Aim of the task -
Only lines containing the string "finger" belong in the answer; copy all of them from the entries.
------ Study material ------
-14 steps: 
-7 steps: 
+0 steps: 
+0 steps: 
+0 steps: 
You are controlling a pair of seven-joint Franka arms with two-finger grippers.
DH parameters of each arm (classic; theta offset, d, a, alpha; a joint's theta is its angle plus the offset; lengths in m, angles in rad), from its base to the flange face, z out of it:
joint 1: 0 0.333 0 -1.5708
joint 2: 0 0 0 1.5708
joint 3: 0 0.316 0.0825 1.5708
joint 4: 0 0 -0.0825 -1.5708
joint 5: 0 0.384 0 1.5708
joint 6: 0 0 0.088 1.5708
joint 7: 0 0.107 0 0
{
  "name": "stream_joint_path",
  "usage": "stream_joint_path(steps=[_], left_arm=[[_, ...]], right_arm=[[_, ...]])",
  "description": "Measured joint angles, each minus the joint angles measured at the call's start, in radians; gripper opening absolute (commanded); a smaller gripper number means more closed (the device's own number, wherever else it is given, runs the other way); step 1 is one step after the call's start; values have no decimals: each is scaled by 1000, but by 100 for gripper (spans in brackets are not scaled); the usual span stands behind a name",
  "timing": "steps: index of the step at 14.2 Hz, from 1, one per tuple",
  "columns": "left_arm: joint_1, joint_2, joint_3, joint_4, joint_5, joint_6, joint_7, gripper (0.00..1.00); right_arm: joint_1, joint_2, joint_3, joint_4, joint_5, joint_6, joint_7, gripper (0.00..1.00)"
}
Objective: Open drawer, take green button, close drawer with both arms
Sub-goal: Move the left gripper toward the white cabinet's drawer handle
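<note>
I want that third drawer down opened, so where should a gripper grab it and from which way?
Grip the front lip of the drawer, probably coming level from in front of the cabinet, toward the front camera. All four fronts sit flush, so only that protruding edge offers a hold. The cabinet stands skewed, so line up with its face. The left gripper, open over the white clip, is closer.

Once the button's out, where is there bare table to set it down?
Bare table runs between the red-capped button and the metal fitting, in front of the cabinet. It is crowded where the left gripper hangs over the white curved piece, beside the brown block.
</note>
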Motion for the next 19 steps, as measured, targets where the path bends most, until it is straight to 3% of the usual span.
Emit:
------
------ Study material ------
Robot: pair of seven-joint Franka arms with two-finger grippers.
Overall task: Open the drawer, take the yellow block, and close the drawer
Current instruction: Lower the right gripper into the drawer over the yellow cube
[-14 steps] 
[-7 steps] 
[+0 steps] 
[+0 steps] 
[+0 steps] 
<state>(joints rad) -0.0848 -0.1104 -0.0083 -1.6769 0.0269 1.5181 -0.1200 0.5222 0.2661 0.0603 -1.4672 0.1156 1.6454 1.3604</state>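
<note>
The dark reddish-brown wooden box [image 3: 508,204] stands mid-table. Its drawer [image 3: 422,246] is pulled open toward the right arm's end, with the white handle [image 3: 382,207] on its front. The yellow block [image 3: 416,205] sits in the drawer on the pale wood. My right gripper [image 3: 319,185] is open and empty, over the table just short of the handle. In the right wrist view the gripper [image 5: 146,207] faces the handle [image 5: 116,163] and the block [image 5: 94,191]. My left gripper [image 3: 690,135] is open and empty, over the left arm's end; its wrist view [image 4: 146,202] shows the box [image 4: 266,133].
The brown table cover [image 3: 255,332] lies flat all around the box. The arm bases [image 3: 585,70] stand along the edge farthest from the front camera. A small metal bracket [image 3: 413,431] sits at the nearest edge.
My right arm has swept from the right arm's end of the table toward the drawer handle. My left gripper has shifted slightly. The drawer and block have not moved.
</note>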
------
Finished exercise -
You are controlling a pair of seven-joint Franka arms with two-finger grippers.
Robot: pair of seven-joint Franka arms with two-finger grippers.

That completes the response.